Sanghyun Choo
Ph.D. Student
- Email: schoo2@ncsu.edu
- Office: 4101 Fitts-Woolard Hall
I am a Ph.D. student in Industrial and Systems Engineering at NC State University since 2018. My research interests include brain-computer interface (BCI), machine learning, deep learning, interactive reinforcement learning (IRL), and neuroergonomics. I am currently developing (1) regularization methods for enhancing EEG classifiers using data augmentation and adaptive batch-
size sampling (2) uncertainty-aware action advising framework for IRL to reduce sample complexity of deep reinforcement learning.
Artificial Intelligence
EEG-based Cognitive States Recognition: Deep Learning Approaches
This research aims to detect/predict cognitive states such as human emotion and human trust calibration in automation using deep learning (DL) with EEG signals.
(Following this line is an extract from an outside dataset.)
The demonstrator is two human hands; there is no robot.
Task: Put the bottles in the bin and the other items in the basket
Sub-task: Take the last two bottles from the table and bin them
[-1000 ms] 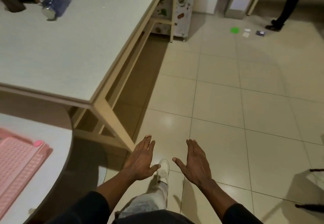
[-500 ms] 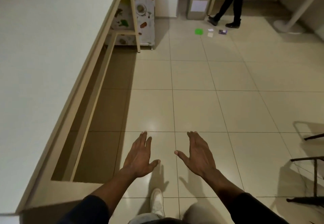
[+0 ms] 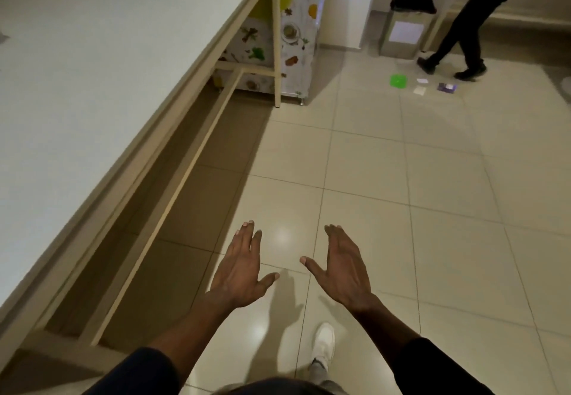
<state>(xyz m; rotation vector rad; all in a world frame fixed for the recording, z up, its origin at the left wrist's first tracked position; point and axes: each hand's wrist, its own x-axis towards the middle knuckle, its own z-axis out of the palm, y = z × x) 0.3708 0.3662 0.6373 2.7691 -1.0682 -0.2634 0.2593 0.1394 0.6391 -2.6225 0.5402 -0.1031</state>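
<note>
So the bin [image 3: 404,28] is way at the far end of the room against the wall. It's a boxy grey thing with a black liner on top and a white label on the front, too far off to read any writing. On the floor tiles [image 3: 401,194] just in front of it there's a little cluster: a green item [image 3: 398,81], a couple of white scraps [image 3: 420,89] and a purple item [image 3: 446,87], all lying near each other but apart. Can't tell what any of them actually are from here. Another person [image 3: 460,33] in dark trousers is mid-stride right beside the bin and that cluster. Well back from all that, the left hand [image 3: 239,274] and right hand [image 3: 343,268] are both held out low over the floor, backs up, fingers straight and close together, thumbs sticking out toward each other, holding nothing. Dark sleeves run up both forearms. A white shoe [image 3: 324,343] is planted on the tiles below the right forearm. Along the left runs a long pale table [image 3: 92,70] with a wooden frame, and at its far end stands a cabinet [image 3: 296,39] covered in a food-print pattern.
</note>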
This study will allow us to detect the mental states in both offline/online with high classification accuracy by using the EEG signals of humans since the DL techniques are excellent for encoding/decoding complex data.
EEG Data Augmentation in Cognitive States Recognition: Generative Models-based Approaches
This research aims to improve DL classifiers for EEG-based cognitive states recognition by generating synthetic EEG signals using generative models (GMs), representing data distributions, such as generative adversarial networks (GANs) and variational autoencoders (VAEs). This study will solve not only the data scarcity problem in EEG experiment domains but also the overfitting problem of DL-based classifiers using EEG.
Interactive Reinforcement Learning: Uncertainty-Aware Action Advising Framework
This research aims to develop an interactive reinforcement learning (IRL) framework that can reduce the sample complexity of conventional reinforcement learning (RL) by advising the action of a learner-agent based on uncertainty given a state. This study will allow a trainer-agent to use the limited amount of advice effectively and efficiently and improve the learner-agent’s performance significantly.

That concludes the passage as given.